#### [Exercise]
Lines before the one containing "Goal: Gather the" are left out; copy that line and every later line through the end of the data exactly.
Dataset excerpts START
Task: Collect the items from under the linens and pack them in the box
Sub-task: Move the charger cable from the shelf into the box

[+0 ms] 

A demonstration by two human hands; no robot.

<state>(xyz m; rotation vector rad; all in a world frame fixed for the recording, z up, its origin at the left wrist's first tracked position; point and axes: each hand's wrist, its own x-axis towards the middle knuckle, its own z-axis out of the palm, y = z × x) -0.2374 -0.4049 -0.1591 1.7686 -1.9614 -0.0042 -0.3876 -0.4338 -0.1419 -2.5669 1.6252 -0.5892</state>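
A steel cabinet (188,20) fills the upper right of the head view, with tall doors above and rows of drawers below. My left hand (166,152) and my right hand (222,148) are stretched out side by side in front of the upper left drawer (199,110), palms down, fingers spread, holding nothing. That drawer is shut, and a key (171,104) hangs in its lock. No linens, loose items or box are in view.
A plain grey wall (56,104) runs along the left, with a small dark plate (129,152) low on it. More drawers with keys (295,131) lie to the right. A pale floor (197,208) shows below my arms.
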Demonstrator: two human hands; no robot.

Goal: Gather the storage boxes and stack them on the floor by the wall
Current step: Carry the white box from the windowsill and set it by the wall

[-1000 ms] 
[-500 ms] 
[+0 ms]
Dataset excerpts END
#### [Response]
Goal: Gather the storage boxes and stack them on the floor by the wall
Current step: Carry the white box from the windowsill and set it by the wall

[-1000 ms] 
[-500 ms] 
[+0 ms]

There is nothing further to the answer.